Viviano, Brad wrote:
Unfortunately for me, I am in a situation where I have to trust PAM and not LDAP and don't have the luxury of binding for each user login.
You're still not understanding. The only way *PAM* can get any useful information out of LDAP is by performing a Bind operation of its own. I never said anything about changing your user application software to perform a Bind.
I have to
support SSH public keys or software we rely on doesn't work, commercial software I have no option but to use. So yes, I trust PAM to know how to search LDAP based on my filters and ensure that I won't have 2 users with the same UID. It's not perfect but its what I have. So, I need a reliable way to lock an account that can handle both methods. I am just trying to make the best of the situation and was looking for some help from the experts on the best way to handle that.
Again, I don't see the issue as sssd vs. OpenLDAP. If I was using another
package I'd be asking the same questions because my requirements don't change, I still need to support SSH keys and LDAP Binds. Clearly there is some animosity between the OpenLDAP group and sssd group, on both sides as my experience here asking about sssd and on the sssd-devel list asking about OpenLDAP has shown me the last few days. I don't really care about that. I am just trying to make my setup work as best I can because its what my boss wants.
This is not sssd vs OpenLDAP. This is sssd vs secure programming practice. sssd is providing a PAM service that uses LDAP for authentication and authorization information. That's fine, that's the purpose of PAM, but you cannot do any authorization step without first performing authentication, and you can't do authentication to LDAP without performing a Bind.

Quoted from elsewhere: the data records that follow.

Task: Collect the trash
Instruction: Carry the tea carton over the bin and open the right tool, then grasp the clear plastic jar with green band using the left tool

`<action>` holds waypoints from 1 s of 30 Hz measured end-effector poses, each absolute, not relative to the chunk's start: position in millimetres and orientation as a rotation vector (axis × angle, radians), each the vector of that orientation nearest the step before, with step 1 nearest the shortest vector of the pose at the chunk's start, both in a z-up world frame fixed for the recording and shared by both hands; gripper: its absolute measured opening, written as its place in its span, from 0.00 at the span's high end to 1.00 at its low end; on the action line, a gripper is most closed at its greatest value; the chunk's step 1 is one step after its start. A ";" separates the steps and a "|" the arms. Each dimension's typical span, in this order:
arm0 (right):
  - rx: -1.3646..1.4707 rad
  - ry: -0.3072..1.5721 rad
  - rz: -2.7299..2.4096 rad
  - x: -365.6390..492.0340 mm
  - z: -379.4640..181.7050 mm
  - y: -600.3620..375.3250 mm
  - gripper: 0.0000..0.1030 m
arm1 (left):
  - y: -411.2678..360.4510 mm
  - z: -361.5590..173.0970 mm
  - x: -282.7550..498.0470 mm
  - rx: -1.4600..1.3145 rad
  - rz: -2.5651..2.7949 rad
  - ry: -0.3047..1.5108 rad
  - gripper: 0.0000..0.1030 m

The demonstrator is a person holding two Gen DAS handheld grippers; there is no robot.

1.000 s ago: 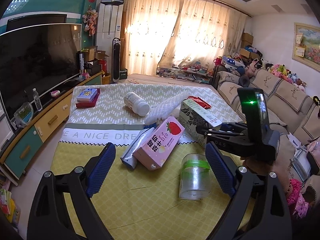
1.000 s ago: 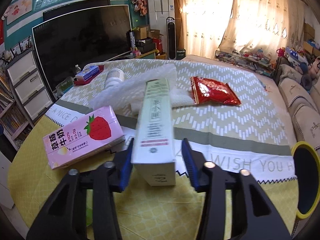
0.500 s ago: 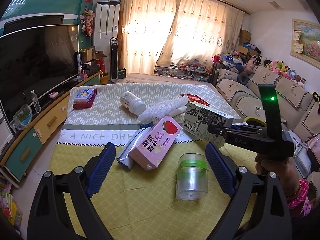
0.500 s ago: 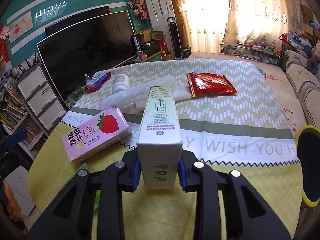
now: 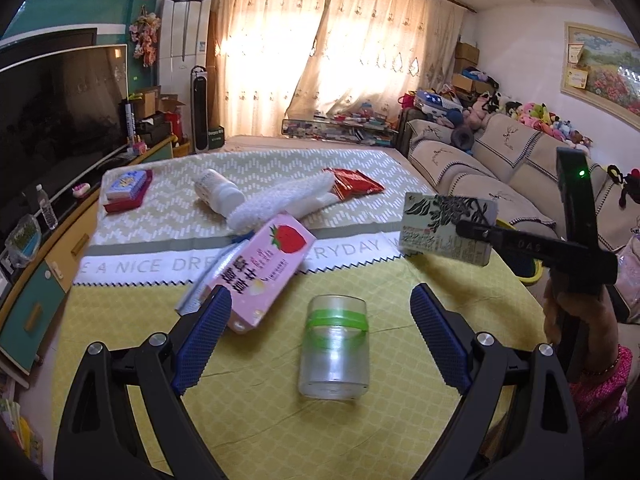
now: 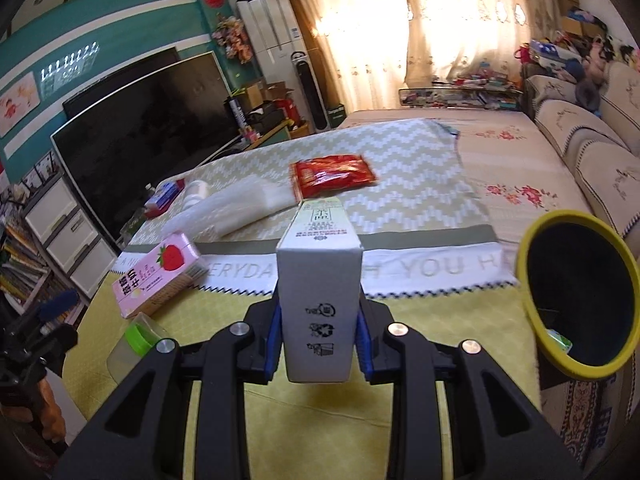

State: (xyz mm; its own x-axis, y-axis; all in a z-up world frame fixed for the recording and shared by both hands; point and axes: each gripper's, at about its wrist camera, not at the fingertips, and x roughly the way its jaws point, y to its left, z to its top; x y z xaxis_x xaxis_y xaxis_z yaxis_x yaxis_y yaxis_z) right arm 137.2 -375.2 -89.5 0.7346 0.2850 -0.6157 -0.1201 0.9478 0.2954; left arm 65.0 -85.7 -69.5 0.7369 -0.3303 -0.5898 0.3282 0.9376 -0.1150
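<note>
Right fingers clamp the tea box above the table's right edge, while left fingers spread wide, empty, astride the jar.

A white box is held up off the bed. A pink box, a clear jar and a red bag are left lying there.

on the table, the jar lies nearest; the milk carton sits left behind it, the snack packet far behind, the bin off the table's right edge
</note>
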 end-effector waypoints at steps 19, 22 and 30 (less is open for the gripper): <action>0.436 0.619 -0.272 114.3 -106.3 -573.8 0.72 | -110.8 -97.0 80.2 0.037 -0.383 0.725 0.13; 0.422 0.639 -0.335 124.9 -118.6 -586.7 0.70 | -114.1 -100.4 81.7 0.048 -0.381 0.735 0.13; 0.364 0.562 -0.294 134.5 -108.9 -543.7 0.55 | -116.8 -113.2 87.8 0.067 -0.371 0.776 0.13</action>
State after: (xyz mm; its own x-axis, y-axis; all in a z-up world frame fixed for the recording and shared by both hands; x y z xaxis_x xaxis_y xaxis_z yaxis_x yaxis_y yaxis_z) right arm 134.5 -543.7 -108.9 0.8073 -0.1710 -0.5648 0.3667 0.8952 0.2531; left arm 87.8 -116.8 -113.2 0.6529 -0.3021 -0.6946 0.3509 0.9333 -0.0761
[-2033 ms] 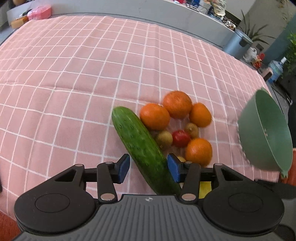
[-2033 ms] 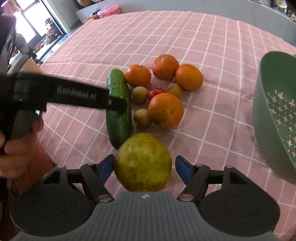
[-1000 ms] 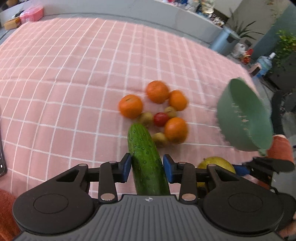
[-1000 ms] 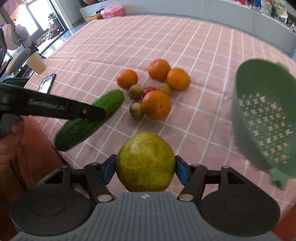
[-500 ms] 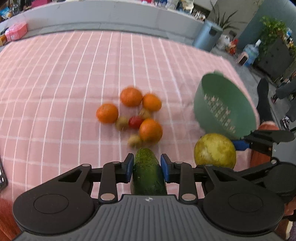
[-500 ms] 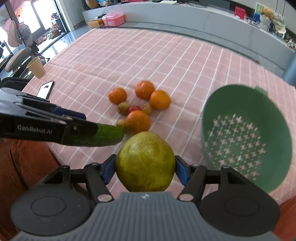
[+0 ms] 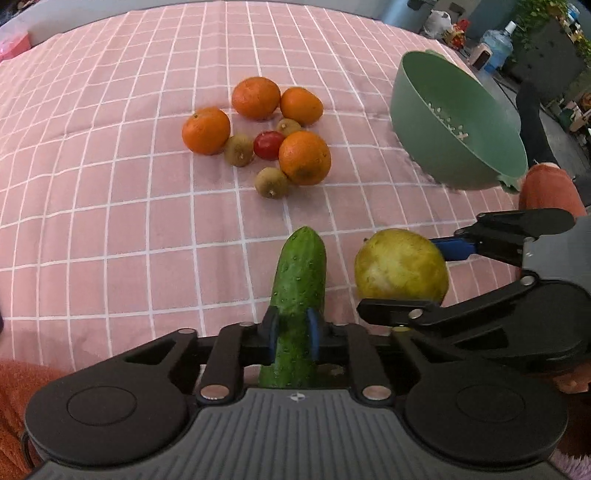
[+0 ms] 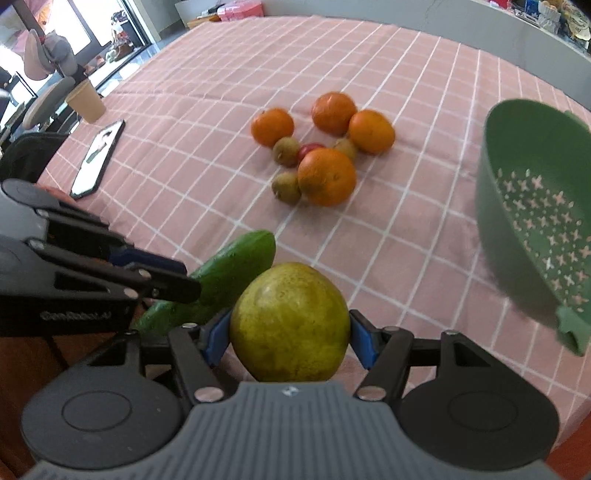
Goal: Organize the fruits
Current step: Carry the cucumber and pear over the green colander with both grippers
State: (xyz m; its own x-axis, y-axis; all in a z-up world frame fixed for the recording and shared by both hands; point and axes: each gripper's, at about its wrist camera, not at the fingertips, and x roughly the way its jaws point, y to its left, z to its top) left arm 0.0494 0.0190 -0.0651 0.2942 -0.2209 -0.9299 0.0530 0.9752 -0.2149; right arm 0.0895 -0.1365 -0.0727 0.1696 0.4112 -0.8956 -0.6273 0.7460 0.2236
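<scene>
My left gripper (image 7: pixel 291 336) is shut on a green cucumber (image 7: pixel 301 288), held above the pink checked tablecloth (image 7: pixel 110 184). My right gripper (image 8: pixel 290 336) is shut on a yellow-green pear (image 8: pixel 290 321), held beside the cucumber (image 8: pixel 229 273); the pear also shows in the left wrist view (image 7: pixel 400 266). A cluster of several oranges (image 7: pixel 304 157), kiwis (image 7: pixel 271 182) and a red tomato (image 7: pixel 267 144) lies on the cloth ahead. A green colander (image 7: pixel 454 122) sits tilted to the right of the cluster (image 8: pixel 535 229).
A phone (image 8: pixel 98 158) and a paper cup (image 8: pixel 86 99) lie at the table's left side. A grey ledge (image 8: pixel 480 29) runs behind the table. Orange-clad knees (image 7: pixel 546 188) show at the near edge.
Both grippers have moved closer to the fruit cluster and lower, still holding the cucumber and pear. The left wrist view has turned, so the colander sits farther right.
</scene>
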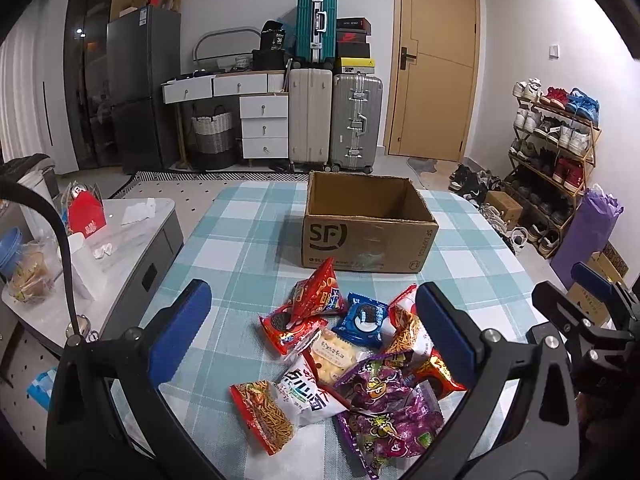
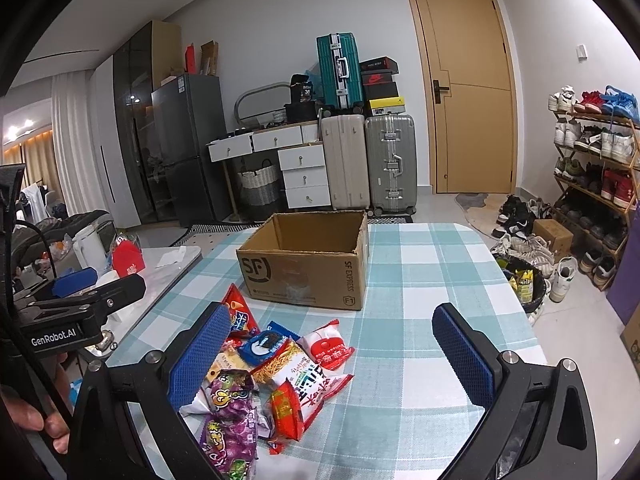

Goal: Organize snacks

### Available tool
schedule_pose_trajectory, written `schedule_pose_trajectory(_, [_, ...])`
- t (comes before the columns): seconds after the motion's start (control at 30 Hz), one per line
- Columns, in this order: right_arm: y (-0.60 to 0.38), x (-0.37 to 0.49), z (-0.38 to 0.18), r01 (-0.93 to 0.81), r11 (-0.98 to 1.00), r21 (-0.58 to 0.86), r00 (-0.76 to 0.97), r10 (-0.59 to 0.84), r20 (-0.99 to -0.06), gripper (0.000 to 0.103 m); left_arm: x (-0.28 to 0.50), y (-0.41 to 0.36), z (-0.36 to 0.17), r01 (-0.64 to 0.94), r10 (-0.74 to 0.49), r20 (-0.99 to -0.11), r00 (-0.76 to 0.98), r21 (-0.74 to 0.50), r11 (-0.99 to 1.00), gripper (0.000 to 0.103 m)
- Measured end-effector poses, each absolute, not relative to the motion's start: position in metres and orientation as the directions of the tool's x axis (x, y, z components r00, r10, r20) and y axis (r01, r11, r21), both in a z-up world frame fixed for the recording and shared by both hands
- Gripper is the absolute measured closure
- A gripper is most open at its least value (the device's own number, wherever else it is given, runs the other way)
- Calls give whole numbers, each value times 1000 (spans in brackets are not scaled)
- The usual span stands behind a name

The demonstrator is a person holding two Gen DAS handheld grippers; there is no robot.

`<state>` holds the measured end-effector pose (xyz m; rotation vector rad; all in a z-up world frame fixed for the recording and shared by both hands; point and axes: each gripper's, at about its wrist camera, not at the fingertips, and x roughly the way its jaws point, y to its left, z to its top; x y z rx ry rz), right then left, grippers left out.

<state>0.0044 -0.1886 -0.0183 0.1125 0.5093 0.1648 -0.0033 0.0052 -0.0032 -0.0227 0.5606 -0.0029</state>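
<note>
Nearest us, left gripper (image 1: pixel 312 320) and right gripper (image 2: pixel 332 344) both gape wide, nothing held, above the snack pile (image 1: pixel 352 364) on the checked tablecloth (image 1: pixel 224 248). Behind it we see the cardboard box (image 1: pixel 360 240), open, printed "SF" and "SF EXPRESS". Only right wrist shows "GenRobot.AI" on the left gripper body, a hand (image 2: pixel 38 420), and a trash bin (image 2: pixel 524 280).

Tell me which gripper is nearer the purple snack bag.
Left. The left gripper hangs over the pile, with the purple snack bag between its open fingers; the right gripper is open further right, bag by its left finger.
</note>
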Motion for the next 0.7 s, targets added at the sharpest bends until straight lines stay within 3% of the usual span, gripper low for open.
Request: schedule_pose_trajectory(0.7, [-187, 3, -19, -133, 979, 152, 862, 190, -470, 0, -7, 2, -14, -5, -16, -528, 849, -38, 999, 1])
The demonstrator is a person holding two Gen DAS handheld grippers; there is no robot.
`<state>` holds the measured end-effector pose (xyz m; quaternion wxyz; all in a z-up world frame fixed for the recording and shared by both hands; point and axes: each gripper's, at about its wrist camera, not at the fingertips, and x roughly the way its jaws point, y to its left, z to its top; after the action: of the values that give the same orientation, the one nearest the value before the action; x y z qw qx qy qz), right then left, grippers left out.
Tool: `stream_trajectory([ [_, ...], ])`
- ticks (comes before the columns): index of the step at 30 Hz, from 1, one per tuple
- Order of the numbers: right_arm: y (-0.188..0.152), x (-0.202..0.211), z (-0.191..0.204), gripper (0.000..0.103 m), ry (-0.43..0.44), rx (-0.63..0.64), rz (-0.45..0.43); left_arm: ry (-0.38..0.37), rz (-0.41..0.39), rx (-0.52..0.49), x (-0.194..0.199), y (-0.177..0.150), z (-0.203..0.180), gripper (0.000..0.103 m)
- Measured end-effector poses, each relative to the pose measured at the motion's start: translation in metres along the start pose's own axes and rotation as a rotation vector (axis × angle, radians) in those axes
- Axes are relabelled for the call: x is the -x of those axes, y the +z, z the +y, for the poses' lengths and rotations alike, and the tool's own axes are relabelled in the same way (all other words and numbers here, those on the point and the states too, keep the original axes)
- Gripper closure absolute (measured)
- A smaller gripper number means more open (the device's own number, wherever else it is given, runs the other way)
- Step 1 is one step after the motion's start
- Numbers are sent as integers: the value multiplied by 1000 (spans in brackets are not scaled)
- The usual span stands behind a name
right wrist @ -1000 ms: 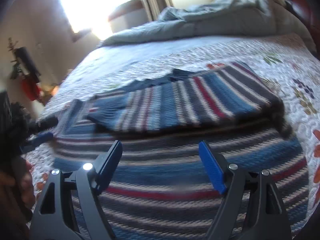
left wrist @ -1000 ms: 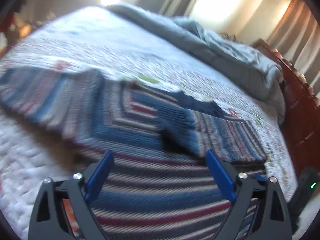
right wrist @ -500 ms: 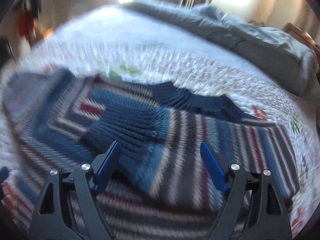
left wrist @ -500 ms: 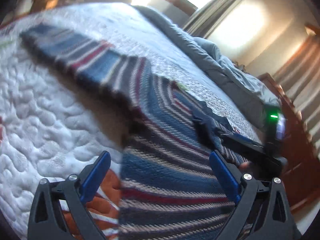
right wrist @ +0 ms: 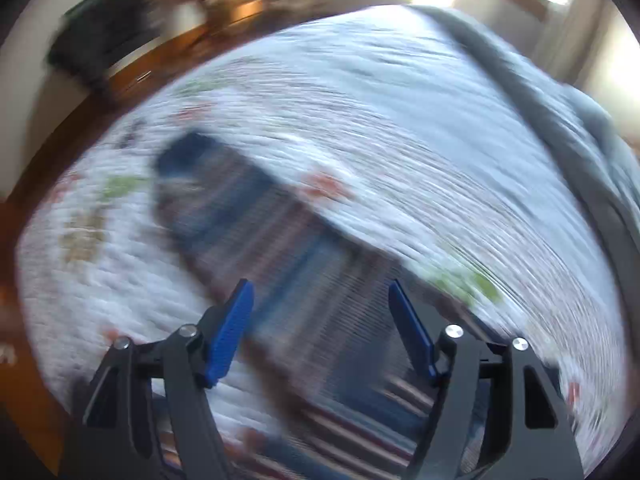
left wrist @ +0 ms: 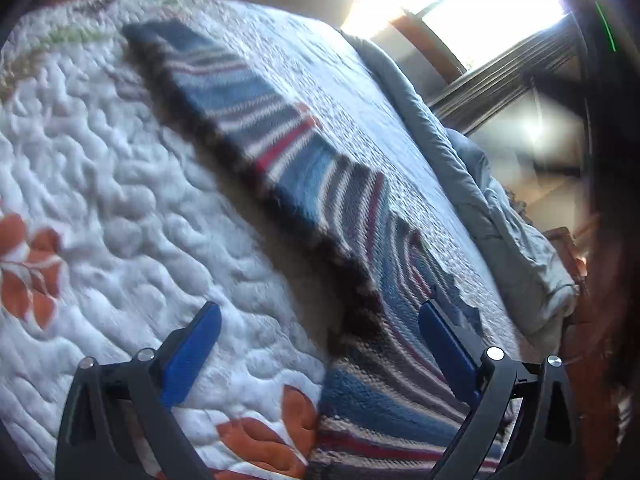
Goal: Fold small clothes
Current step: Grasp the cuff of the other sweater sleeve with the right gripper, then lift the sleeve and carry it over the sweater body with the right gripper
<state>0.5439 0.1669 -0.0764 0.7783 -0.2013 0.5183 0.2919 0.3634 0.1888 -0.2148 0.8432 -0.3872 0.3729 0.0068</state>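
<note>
**Striped sweater on a quilted bed, both grippers over it**

The right wrist view is heavily motion-blurred; details smear. A striped sweater point(left wrist: 304, 184) lies spread on the white quilt point(left wrist: 100, 168), its lower part cut off by the frame. A grey duvet point(left wrist: 460, 152) lies bunched beyond the sweater. The left gripper point(left wrist: 320, 356) is released, holding nothing. The right gripper point(right wrist: 320, 328), jaws just narrowing, grasps nothing. A second ago, both views centred on the sweater's body; now its sleeve stretches away.
</note>
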Motion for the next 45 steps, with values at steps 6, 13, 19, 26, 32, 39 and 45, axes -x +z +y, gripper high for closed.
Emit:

Like usual, the end user is caught in the middle of the ongoing Open Source
war of zealots who view their way as the only way and tend to forget the actual people who have to use the software they are developing, people who don't have the luxury of installing every package from tar.gz with their own custom compile time options in a nice test environment when users are all pretend and no ones account ever gets hacked.
Nor does this have anything to do with open source programming practice. This is about how to design security software.